◆ Your instructions ◆
Please transcribe the entries below without changing a single character.
────────────────
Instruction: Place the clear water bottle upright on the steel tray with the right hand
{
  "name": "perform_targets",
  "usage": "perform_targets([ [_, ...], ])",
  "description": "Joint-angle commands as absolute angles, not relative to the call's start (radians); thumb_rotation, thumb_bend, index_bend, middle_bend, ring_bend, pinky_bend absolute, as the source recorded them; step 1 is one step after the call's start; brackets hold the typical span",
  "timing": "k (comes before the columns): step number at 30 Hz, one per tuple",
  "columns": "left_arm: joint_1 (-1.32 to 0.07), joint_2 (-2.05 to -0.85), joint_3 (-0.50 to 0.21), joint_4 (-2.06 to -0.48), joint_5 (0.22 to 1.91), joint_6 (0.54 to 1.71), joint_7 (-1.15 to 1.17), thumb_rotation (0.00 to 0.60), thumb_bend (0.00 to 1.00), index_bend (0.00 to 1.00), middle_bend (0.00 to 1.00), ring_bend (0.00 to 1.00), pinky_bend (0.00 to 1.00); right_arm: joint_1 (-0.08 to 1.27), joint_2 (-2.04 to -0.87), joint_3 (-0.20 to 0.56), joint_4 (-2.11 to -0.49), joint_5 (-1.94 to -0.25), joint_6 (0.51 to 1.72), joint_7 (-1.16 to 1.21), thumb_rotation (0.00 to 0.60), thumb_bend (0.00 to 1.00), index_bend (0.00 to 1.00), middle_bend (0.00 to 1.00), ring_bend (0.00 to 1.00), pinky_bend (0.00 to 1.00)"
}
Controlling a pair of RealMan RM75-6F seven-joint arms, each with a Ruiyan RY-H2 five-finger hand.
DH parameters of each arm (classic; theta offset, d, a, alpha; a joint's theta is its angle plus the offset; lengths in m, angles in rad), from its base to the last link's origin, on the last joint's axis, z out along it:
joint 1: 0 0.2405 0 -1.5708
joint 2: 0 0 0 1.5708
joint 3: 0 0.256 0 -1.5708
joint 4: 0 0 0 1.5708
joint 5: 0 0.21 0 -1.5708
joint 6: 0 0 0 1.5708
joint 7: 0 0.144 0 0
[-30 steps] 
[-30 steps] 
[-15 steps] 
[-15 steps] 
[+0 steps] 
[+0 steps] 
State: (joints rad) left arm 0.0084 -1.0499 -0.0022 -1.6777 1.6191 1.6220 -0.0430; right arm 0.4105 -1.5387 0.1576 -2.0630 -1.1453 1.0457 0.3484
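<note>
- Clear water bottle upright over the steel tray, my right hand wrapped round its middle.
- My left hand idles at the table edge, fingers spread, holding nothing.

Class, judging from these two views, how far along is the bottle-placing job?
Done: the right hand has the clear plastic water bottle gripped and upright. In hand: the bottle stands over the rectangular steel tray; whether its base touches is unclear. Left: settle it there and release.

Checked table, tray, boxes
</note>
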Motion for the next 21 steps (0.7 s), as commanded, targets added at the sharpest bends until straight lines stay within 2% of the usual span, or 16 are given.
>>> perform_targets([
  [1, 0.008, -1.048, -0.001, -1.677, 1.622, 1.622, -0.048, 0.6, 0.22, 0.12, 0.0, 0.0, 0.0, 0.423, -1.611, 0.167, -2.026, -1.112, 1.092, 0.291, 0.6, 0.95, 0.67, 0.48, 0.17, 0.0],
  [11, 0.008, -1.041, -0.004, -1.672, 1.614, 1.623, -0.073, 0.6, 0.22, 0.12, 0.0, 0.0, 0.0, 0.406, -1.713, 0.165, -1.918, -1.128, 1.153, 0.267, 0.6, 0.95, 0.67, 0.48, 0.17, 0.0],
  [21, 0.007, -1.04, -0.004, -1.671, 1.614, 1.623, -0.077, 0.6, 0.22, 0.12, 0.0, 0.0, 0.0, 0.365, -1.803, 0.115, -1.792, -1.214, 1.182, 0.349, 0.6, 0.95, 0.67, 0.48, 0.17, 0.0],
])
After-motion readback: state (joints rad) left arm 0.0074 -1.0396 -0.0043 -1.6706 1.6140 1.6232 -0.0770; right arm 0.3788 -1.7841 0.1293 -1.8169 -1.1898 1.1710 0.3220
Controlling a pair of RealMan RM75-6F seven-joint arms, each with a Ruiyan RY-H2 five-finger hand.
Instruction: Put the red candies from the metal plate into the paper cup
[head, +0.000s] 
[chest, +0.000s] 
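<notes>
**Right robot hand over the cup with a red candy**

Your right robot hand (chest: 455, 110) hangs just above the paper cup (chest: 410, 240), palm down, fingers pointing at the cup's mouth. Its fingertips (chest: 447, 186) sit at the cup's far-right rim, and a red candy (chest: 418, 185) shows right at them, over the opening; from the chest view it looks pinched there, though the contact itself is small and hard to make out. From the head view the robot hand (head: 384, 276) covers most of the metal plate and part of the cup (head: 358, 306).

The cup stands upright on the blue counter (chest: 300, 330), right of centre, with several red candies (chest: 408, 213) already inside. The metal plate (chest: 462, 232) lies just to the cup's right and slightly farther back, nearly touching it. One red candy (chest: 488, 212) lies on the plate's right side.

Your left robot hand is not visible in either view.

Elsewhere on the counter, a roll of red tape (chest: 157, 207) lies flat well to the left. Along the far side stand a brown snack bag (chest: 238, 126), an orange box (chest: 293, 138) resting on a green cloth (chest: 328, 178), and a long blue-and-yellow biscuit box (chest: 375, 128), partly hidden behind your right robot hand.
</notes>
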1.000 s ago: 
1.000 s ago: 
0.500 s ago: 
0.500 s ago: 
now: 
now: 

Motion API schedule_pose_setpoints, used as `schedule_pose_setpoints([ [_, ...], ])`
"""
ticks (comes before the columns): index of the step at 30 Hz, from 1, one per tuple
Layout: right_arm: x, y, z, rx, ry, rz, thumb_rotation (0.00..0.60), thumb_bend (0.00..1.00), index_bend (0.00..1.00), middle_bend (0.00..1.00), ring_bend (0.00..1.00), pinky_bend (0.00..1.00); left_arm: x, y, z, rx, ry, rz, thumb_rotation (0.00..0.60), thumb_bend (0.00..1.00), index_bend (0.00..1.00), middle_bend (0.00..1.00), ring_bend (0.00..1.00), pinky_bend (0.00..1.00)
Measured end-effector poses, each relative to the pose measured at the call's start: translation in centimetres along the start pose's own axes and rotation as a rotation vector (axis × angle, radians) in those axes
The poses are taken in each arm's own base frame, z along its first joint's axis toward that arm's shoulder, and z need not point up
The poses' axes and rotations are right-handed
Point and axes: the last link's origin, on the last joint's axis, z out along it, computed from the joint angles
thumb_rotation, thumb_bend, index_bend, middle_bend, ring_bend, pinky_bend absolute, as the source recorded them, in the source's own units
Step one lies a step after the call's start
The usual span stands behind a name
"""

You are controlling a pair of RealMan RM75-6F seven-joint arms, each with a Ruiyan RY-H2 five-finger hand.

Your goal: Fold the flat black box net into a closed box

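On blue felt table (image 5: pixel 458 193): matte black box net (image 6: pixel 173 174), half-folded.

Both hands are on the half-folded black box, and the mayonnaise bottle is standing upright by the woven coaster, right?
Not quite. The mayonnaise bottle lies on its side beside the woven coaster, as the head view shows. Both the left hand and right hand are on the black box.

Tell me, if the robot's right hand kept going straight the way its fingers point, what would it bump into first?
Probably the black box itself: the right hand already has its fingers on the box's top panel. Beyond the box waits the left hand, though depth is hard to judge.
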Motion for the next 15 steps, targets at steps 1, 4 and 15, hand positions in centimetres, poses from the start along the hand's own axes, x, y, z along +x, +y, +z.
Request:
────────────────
◆ Answer section ◆
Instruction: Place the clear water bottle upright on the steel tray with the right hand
{
  "name": "perform_targets",
  "usage": "perform_targets([ [_, ...], ])",
  "description": "Joint-angle commands as absolute angles, not relative to the call's start (radians); thumb_rotation, thumb_bend, index_bend, middle_bend, ring_bend, pinky_bend absolute, as the source recorded them; step 1 is one step after the call's start; brackets hold the typical span",
  "timing": "k (comes before the columns): step number at 30 Hz, one per tuple",
  "columns": "left_arm: joint_1 (-1.32 to 0.07), joint_2 (-2.05 to -0.85), joint_3 (-0.50 to 0.21), joint_4 (-2.06 to -0.48), joint_5 (0.22 to 1.91), joint_6 (0.54 to 1.71), joint_7 (-1.15 to 1.17), thumb_rotation (0.00 to 0.60), thumb_bend (0.00 to 1.00), index_bend (0.00 to 1.00), middle_bend (0.00 to 1.00), ring_bend (0.00 to 1.00), pinky_bend (0.00 to 1.00); right_arm: joint_1 (-0.08 to 1.27), joint_2 (-2.04 to -0.87), joint_3 (-0.20 to 0.56), joint_4 (-2.11 to -0.49), joint_5 (-1.94 to -0.25), joint_6 (0.51 to 1.72), joint_7 (-1.16 to 1.21), thumb_rotation (0.00 to 0.60), thumb_bend (0.00 to 1.00), index_bend (0.00 to 1.00), middle_bend (0.00 to 1.00), ring_bend (0.00 to 1.00), pinky_bend (0.00 to 1.00)"
}
Controlling a pair of RealMan RM75-6F seven-joint arms, each with a Ruiyan RY-H2 five-finger hand.
DH parameters of each arm (classic; theta offset, d, a, alpha; a joint's theta is its angle plus the offset; lengths in m, angles in rad), from its base to the last link's origin, on the last joint's axis, z out along it:
joint 1: 0 0.2405 0 -1.5708
joint 2: 0 0 0 1.5708
joint 3: 0 0.256 0 -1.5708
joint 4: 0 0 0 1.5708
joint 5: 0 0.21 0 -1.5708
joint 6: 0 0 0 1.5708
joint 7: 0 0.144 0 0
[-30 steps] 
[-30 steps] 
[-15 steps] 
[-15 steps] 
[+0 steps] 
[+0 steps] 
State: (joints rad) left arm 0.0084 -1.0499 -0.0022 -1.6777 1.6191 1.6220 -0.0430; right arm 0.4105 -1.5387 0.1576 -2.0630 -1.1453 1.0457 0.3484
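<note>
- Clear water bottle upright over the steel tray, my right hand wrapped round its middle.
- My left hand idles at the table edge, fingers spread, holding nothing.

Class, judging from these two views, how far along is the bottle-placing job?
Done: the right hand has the clear plastic water bottle gripped and upright. In hand: the bottle stands over the rectangular steel tray; whether its base touches is unclear. Left: settle it there and release.

Checked table, tray, boxes
</note>
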Motion for the next 21 steps (0.7 s), as commanded, targets added at the sharpest bends until straight lines stay within 2% of the usual span, or 16 are given.
>>> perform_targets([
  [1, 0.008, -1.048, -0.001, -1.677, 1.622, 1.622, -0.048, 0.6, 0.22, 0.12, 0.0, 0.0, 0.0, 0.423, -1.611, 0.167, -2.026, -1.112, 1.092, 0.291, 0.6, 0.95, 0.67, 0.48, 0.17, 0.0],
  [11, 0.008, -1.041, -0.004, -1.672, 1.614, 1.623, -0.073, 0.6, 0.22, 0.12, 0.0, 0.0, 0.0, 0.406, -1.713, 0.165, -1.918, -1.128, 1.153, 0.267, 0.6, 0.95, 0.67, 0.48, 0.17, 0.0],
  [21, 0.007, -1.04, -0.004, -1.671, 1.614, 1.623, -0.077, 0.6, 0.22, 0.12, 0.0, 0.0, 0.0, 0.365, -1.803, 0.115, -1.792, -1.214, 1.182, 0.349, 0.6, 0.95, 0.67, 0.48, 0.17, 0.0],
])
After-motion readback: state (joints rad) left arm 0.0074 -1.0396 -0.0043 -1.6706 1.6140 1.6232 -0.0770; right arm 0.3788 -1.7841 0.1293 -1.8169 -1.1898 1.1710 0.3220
Controlling a pair of RealMan RM75-6F seven-joint arms, each with a Ruiyan RY-H2 five-finger hand.
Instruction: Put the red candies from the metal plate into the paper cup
[head, +0.000s] 
[chest, +0.000s] 
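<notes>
**Right robot hand over the cup with a red candy**

Your right robot hand (chest: 455, 110) hangs just above the paper cup (chest: 410, 240), palm down, fingers pointing at the cup's mouth. Its fingertips (chest: 447, 186) sit at the cup's far-right rim, and a red candy (chest: 418, 185) shows right at them, over the opening; from the chest view it looks pinched there, though the contact itself is small and hard to make out. From the head view the robot hand (head: 384, 276) covers most of the metal plate and part of the cup (head: 358, 306).

The cup stands upright on the blue counter (chest: 300, 330), right of centre, with several red candies (chest: 408, 213) already inside. The metal plate (chest: 462, 232) lies just to the cup's right and slightly farther back, nearly touching it. One red candy (chest: 488, 212) lies on the plate's right side.

Your left robot hand is not visible in either view.

Elsewhere on the counter, a roll of red tape (chest: 157, 207) lies flat well to the left. Along the far side stand a brown snack bag (chest: 238, 126), an orange box (chest: 293, 138) resting on a green cloth (chest: 328, 178), and a long blue-and-yellow biscuit box (chest: 375, 128), partly hidden behind your right robot hand.
</notes>
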1.000 s ago: 
1.000 s ago: 
0.500 s ago: 
0.500 s ago: 
now: 
now: 

Motion API schedule_pose_setpoints, used as `schedule_pose_setpoints([ [_, ...], ])`
"""
ticks (comes before the columns): index of the step at 30 Hz, from 1, one per tuple
Layout: right_arm: x, y, z, rx, ry, rz, thumb_rotation (0.00..0.60), thumb_bend (0.00..1.00), index_bend (0.00..1.00), middle_bend (0.00..1.00), ring_bend (0.00..1.00), pinky_bend (0.00..1.00); left_arm: x, y, z, rx, ry, rz, thumb_rotation (0.00..0.60), thumb_bend (0.00..1.00), index_bend (0.00..1.00), middle_bend (0.00..1.00), ring_bend (0.00..1.00), pinky_bend (0.00..1.00)
Measured end-effector poses, each relative to the pose measured at the call's start: translation in centimetres along the start pose's own axes and rotation as a rotation vector (axis × angle, radians) in those axes
The poses are taken in each arm's own base frame, z along its first joint's axis toward that arm's shoulder, and z need not point up
The poses' axes and rotations are right-handed
Point and axes: the last link's origin, on the last joint's axis, z out along it, computed from the joint angles
thumb_rotation, thumb_bend, index_bend, middle_bend, ring_bend, pinky_bend absolute, as the source recorded them, in the source's own units
Step one lies a step after the call's start
The usual span stands behind a name
"""

You are controlling a pair of RealMan RM75-6F seven-joint arms, each with a Ruiyan RY-H2 five-finger hand.

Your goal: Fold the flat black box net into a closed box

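On blue felt table (image 5: pixel 458 193): matte black box net (image 6: pixel 173 174), half-folded.

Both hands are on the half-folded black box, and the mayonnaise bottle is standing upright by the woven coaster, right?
Not quite. The mayonnaise bottle lies on its side beside the woven coaster, as the head view shows. Both the left hand and right hand are on the black box.

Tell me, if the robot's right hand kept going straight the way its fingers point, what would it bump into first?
Probably the black box itself: the right hand already has its fingers on the box's top panel. Beyond the box waits the left hand, though depth is hard to judge.
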Motion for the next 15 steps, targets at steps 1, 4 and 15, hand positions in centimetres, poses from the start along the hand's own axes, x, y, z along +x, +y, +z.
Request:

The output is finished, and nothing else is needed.